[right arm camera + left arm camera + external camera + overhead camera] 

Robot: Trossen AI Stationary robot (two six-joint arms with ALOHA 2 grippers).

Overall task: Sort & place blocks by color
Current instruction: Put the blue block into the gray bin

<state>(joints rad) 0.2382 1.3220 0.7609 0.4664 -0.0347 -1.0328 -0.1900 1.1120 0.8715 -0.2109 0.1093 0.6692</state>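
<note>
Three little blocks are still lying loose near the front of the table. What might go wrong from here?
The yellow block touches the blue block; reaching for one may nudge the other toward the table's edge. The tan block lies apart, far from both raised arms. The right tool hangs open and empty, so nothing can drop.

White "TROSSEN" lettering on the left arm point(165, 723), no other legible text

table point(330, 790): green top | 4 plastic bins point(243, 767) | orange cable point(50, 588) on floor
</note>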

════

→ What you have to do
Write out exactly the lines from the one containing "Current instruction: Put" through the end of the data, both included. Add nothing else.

→ Answer box
Current instruction: Put the blue block into the gray bin

<state>(joints rad) 0.2382 1.3220 0.7609 0.4664 -0.0347 -1.0328 -0.1900 1.1120 0.8715 -0.2109 0.1093 0.6692</state>
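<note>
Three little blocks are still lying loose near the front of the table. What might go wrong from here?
The yellow block touches the blue block; reaching for one may nudge the other toward the table's edge. The tan block lies apart, far from both raised arms. The right tool hangs open and empty, so nothing can drop.

White "TROSSEN" lettering on the left arm point(165, 723), no other legible text

table point(330, 790): green top | 4 plastic bins point(243, 767) | orange cable point(50, 588) on floor
</note>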

That is the complete output.